* WHAT YOU ARE ASKED TO DO
Apart from the images, output the data below exactly.

[Stored records]
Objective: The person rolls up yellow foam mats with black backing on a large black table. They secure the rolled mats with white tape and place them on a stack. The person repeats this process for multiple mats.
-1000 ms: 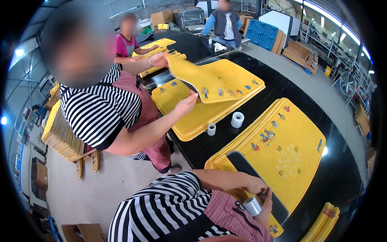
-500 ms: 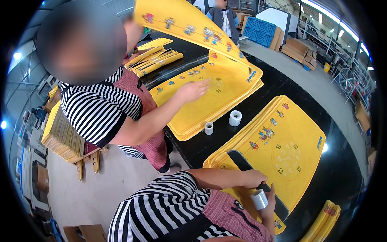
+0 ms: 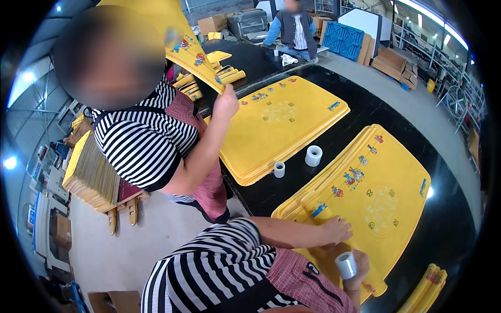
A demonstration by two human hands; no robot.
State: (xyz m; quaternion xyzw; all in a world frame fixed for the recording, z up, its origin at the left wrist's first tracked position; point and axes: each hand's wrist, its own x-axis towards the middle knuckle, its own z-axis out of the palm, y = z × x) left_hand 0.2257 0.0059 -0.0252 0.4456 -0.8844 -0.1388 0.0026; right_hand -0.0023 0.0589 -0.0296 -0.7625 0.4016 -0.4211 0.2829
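The person's left hand [image 3: 334, 231] is lying palm-down on the near-left corner of the top yellow mat [image 3: 381, 193], fingers [image 3: 344, 225] spread and pressing rather than gripping, apparently pinning the rolled-up edge of that mat so it cannot spring open. The right hand [image 3: 357, 268] is closing around a small roll of clear tape [image 3: 346, 264], fingers curled about its rim, holding it just beside the left hand and over the mat's near edge, likely kept close so tape can reach the curl. The mat is topping a stack that is sitting on the black worktop [image 3: 365, 112]; its long axis is running from that near-left corner away toward the far right, and its printed pictures are facing up. The rolled portion is lying along the near short end, across the long axis. Two more tape rolls, a larger white one [image 3: 313, 155] and a smaller one [image 3: 279, 169], are standing upright on the worktop just beyond the stack's far-left edge, between it and a second stack of yellow mats [image 3: 282, 125]. Beyond that second stack, a co-worker in a striped top is lifting a single mat [image 3: 193, 49] overhead with one raised hand [image 3: 227, 101]. Further from the stack, a third person is working at the worktop's far end.
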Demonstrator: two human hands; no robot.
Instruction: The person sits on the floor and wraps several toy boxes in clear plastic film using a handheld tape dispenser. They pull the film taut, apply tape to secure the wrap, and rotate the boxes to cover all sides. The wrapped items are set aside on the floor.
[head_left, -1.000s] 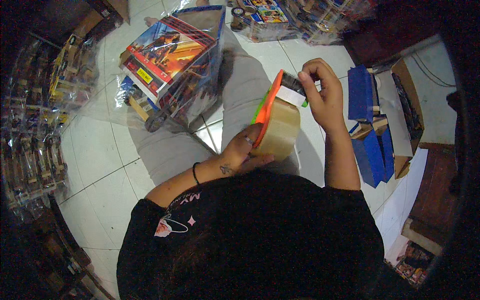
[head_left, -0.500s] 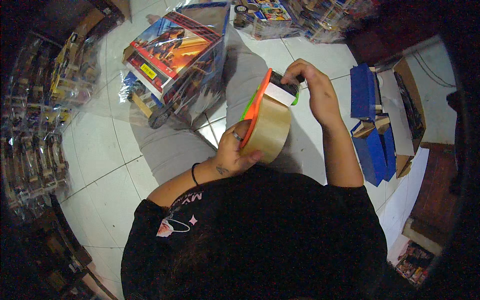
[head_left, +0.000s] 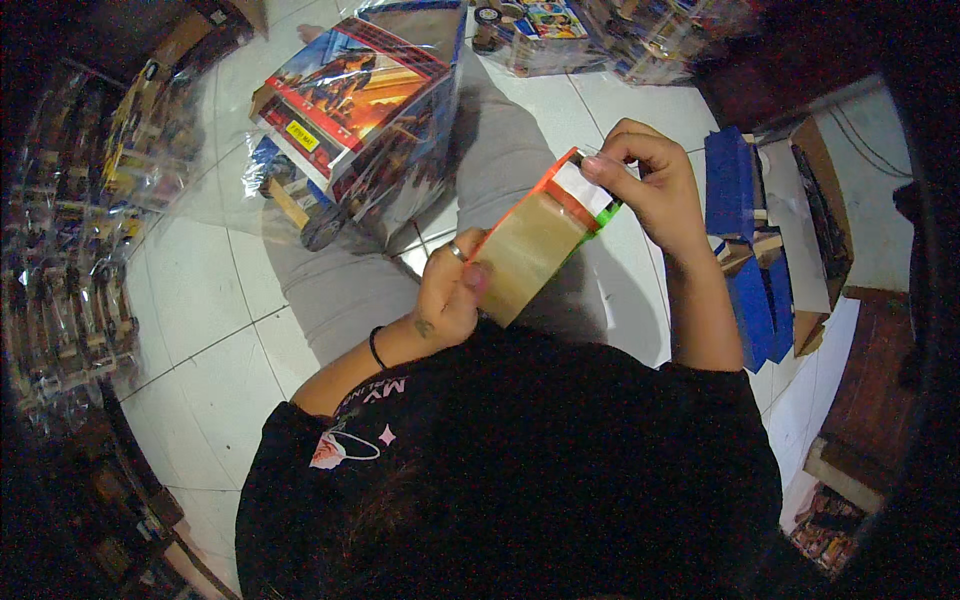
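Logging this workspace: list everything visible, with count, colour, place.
Tape dispenser: one, orange and green, between hands
Tape roll: one, tan, on dispenser
Wrapped item: one, red and blue, upper left
Other wrapped goods: several, multicoloured, left, top
Box-like pieces: at least two, blue, right
Carton: one, brown, far right
Floor tiles: many, white, beneath
Shirt: one, black, bottom
Trousers: one pair, grey, centre
Left hand: one, on dispenser
Right hand: one, at dispenser's upper end

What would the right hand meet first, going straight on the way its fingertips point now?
The tape dispenser: the right hand overlaps its upper end in the view and probably touches it, though depth is unclear.
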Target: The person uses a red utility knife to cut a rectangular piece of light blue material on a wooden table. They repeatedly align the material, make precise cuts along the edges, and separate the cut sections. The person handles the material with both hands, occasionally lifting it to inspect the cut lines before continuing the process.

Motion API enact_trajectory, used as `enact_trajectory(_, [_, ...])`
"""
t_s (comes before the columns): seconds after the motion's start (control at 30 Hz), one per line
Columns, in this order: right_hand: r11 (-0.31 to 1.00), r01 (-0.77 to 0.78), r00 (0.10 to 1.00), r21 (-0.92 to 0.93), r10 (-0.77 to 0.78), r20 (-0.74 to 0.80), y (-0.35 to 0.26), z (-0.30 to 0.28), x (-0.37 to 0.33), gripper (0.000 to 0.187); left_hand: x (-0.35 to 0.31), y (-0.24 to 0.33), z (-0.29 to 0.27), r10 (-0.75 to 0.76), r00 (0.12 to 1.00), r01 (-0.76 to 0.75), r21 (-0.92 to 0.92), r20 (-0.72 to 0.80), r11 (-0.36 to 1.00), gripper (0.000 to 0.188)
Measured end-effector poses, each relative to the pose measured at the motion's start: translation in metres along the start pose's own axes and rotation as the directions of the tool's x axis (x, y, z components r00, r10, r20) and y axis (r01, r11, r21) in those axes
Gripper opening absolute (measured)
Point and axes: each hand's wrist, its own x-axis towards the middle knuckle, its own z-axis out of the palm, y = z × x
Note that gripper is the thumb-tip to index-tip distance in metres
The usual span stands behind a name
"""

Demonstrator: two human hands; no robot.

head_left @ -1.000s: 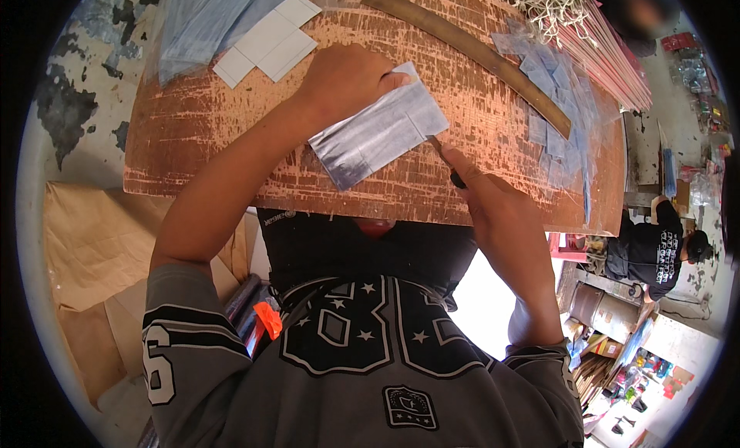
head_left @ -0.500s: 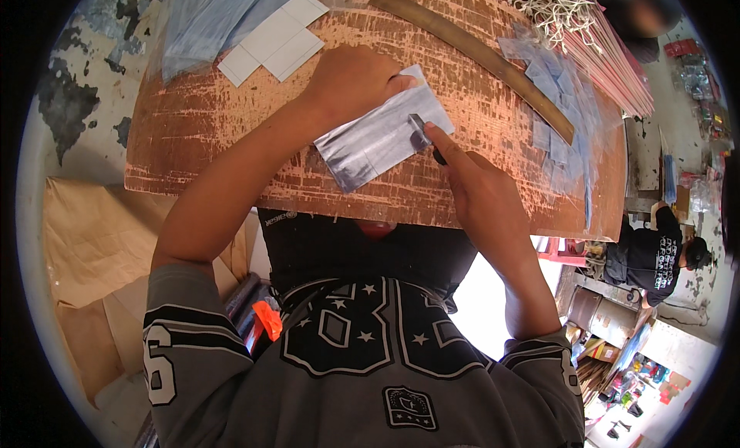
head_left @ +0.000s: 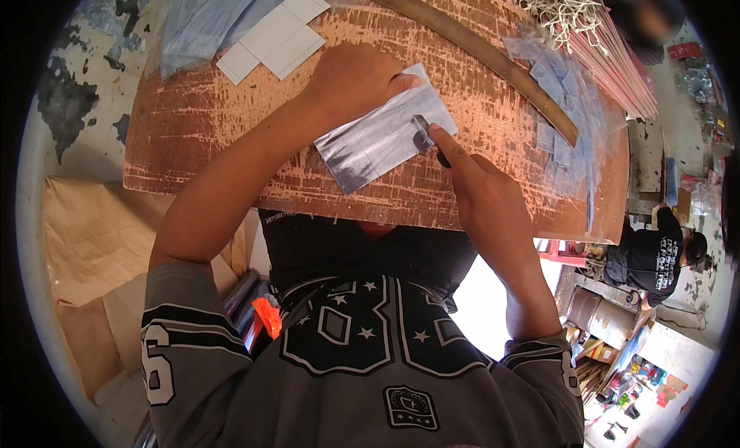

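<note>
A shiny silver sheet (head_left: 370,143) lies aslant on the scratched wooden table in front of me. My left hand (head_left: 354,74) is curled at its far edge, the thumb pressing on the sheet near the top corner; what lies under the curled fingers is hidden. In my right hand (head_left: 486,182) is a cutter knife (head_left: 422,129) with a wide metal blade and a dark handle. The forefinger stretches along the knife toward the blade, and the other fingers wrap the handle. The blade is over the sheet's right part, apparently touching it.
White card pieces (head_left: 281,35) and bluish clear plastic sheets (head_left: 200,24) lie at the far left of the table (head_left: 308,182). A curved brown strip (head_left: 478,58) crosses the far right, beside plastic scraps (head_left: 563,109) and pink sticks with white strings (head_left: 609,58). Two other people are at the right.
The knife and my right hand have shifted very slightly right over the silver sheet. My left hand stays in place on the sheet.
</note>
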Motion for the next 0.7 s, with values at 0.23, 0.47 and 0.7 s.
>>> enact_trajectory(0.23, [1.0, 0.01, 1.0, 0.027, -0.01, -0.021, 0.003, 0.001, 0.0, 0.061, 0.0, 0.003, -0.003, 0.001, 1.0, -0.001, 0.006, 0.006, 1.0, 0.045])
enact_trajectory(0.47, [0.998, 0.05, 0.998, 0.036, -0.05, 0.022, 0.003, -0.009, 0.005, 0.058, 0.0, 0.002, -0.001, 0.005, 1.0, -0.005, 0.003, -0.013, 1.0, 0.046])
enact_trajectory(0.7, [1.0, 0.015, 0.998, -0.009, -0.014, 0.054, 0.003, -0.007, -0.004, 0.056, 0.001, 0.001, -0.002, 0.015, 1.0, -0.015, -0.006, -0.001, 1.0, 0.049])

* RESPONSE FOR THIS EXERCISE
Objective: The person rolls up yellow foam mats with black backing on a large black table. They secure the rolled mats with white tape and place them on a stack. The person repeats this process for multiple mats.
-1000 ms: 
-500 ms: 
+0 ms: 
A demonstration by two human hands; no robot.
State: (xyz m; quaternion xyzw; all in a world frame fixed for the recording, z up, its origin at the left wrist's first tracked position; point and axes: each hand's wrist, its own x-axis towards the middle knuckle, its own z-axis out of the palm, y = z × x) left_hand 0.2257 0.0059 -0.0252 0.4456 -0.8844 -0.1388 0.0026; right_hand -0.0023 0.0589 -0.0296 -0.7625 0.4016 -0.4211 0.2829
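The person's left hand [image 3: 334, 231] is lying palm-down on the near-left corner of the top yellow mat [image 3: 381, 193], fingers [image 3: 344, 225] spread and pressing rather than gripping, apparently pinning the rolled-up edge of that mat so it cannot spring open. The right hand [image 3: 357, 268] is closing around a small roll of clear tape [image 3: 346, 264], fingers curled about its rim, holding it just beside the left hand and over the mat's near edge, likely kept close so tape can reach the curl. The mat is topping a stack that is sitting on the black worktop [image 3: 365, 112]; its long axis is running from that near-left corner away toward the far right, and its printed pictures are facing up. The rolled portion is lying along the near short end, across the long axis. Two more tape rolls, a larger white one [image 3: 313, 155] and a smaller one [image 3: 279, 169], are standing upright on the worktop just beyond the stack's far-left edge, between it and a second stack of yellow mats [image 3: 282, 125]. Beyond that second stack, a co-worker in a striped top is lifting a single mat [image 3: 193, 49] overhead with one raised hand [image 3: 227, 101]. Further from the stack, a third person is working at the worktop's far end.
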Demonstrator: two human hands; no robot.
Instruction: The person sits on the floor and wraps several toy boxes in clear plastic film using a handheld tape dispenser. They pull the film taut, apply tape to secure the wrap, and rotate the boxes to cover all sides. The wrapped items are set aside on the floor.
[head_left, -1.000s] 
[head_left, -0.500s] 
[head_left, +0.000s] 
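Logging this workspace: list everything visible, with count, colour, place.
Tape dispenser: one, orange and green, between hands
Tape roll: one, tan, on dispenser
Wrapped item: one, red and blue, upper left
Other wrapped goods: several, multicoloured, left, top
Box-like pieces: at least two, blue, right
Carton: one, brown, far right
Floor tiles: many, white, beneath
Shirt: one, black, bottom
Trousers: one pair, grey, centre
Left hand: one, on dispenser
Right hand: one, at dispenser's upper end

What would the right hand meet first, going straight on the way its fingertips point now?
The tape dispenser: the right hand overlaps its upper end in the view and probably touches it, though depth is unclear.
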Target: The person uses a red utility knife to cut a rectangular piece of light blue material on a wooden table. They repeatedly align the material, make precise cuts along the edges, and separate the cut sections. The person handles the material with both hands, occasionally lifting it to inspect the cut lines before continuing the process.

Motion API enact_trajectory, used as `enact_trajectory(_, [_, ...])`
"""
t_s (comes before the columns): seconds after the motion's start (control at 30 Hz), one per line
Columns, in this order: right_hand: r11 (-0.31 to 1.00), r01 (-0.77 to 0.78), r00 (0.10 to 1.00), r21 (-0.92 to 0.93), r10 (-0.77 to 0.78), r20 (-0.74 to 0.80), y (-0.35 to 0.26), z (-0.30 to 0.28), x (-0.37 to 0.33), gripper (0.000 to 0.187); left_hand: x (-0.35 to 0.31), y (-0.24 to 0.33), z (-0.29 to 0.27), r10 (-0.75 to 0.76), r00 (0.12 to 1.00), r01 (-0.76 to 0.75), r21 (-0.92 to 0.92), r20 (-0.72 to 0.80), r11 (-0.36 to 1.00), gripper (0.000 to 0.188)
Measured end-effector poses, each relative to the pose measured at the motion's start: translation in metres along the start pose's own axes and rotation as the directions of the tool's x axis (x, y, z components r00, r10, r20) and y axis (r01, r11, r21) in those axes
Gripper opening absolute (measured)
Point and axes: each hand's wrist, its own x-axis towards the middle knuckle, its own z-axis out of the palm, y = z × x
Note that gripper is the thumb-tip to index-tip distance in metres
The usual span stands behind a name
"""

Demonstrator: two human hands; no robot.

head_left @ -1.000s: 
head_left @ -0.500s: 
head_left @ +0.000s: 

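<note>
A shiny silver sheet (head_left: 370,143) lies aslant on the scratched wooden table in front of me. My left hand (head_left: 354,74) is curled at its far edge, the thumb pressing on the sheet near the top corner; what lies under the curled fingers is hidden. In my right hand (head_left: 486,182) is a cutter knife (head_left: 422,129) with a wide metal blade and a dark handle. The forefinger stretches along the knife toward the blade, and the other fingers wrap the handle. The blade is over the sheet's right part, apparently touching it.
White card pieces (head_left: 281,35) and bluish clear plastic sheets (head_left: 200,24) lie at the far left of the table (head_left: 308,182). A curved brown strip (head_left: 478,58) crosses the far right, beside plastic scraps (head_left: 563,109) and pink sticks with white strings (head_left: 609,58). Two other people are at the right.
The knife and my right hand have shifted very slightly right over the silver sheet. My left hand stays in place on the sheet.
</note>
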Motion for the next 0.7 s, with values at 0.23, 0.47 and 0.7 s.
>>> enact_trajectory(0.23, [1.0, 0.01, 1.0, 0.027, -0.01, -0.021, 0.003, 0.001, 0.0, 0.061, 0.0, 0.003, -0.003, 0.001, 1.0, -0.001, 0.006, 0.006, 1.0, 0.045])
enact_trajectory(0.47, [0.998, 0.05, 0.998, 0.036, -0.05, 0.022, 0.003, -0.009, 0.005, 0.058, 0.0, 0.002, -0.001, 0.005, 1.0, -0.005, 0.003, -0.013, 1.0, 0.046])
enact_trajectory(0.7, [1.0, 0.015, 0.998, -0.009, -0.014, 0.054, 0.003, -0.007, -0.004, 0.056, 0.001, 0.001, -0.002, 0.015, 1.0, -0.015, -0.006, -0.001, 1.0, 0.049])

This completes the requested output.